» **Problem**:
Using the listing below, return each line exactly as it reads.

» **Collected material**:

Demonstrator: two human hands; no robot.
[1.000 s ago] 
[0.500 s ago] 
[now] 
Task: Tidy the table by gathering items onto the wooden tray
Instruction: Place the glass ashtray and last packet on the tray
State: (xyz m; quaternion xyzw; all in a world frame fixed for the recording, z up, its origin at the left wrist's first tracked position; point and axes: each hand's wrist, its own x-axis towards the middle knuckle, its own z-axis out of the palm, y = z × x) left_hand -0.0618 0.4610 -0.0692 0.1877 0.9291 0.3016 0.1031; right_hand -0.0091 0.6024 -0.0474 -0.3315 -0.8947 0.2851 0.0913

» **Response area**:
Demonstrator: two human hands; no robot.
[1.000 s ago] 
[0.500 s ago] 
[now] 
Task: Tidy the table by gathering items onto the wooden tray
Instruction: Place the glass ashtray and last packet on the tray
State: (xyz m; quaternion xyzw; all in a world frame fixed for the recording, z up, its origin at the left wrist's first tracked position; point and axes: each hand's wrist, its own x-axis towards the middle knuckle, its own z-axis out of the palm, y = z × x) left_hand -0.0618 0.4610 -0.0692 0.1877 0.9291 0.3016 0.1031; right_hand -0.0091 0.6024 -0.0474 -0.3315 -0.8947 0.2851 0.0913

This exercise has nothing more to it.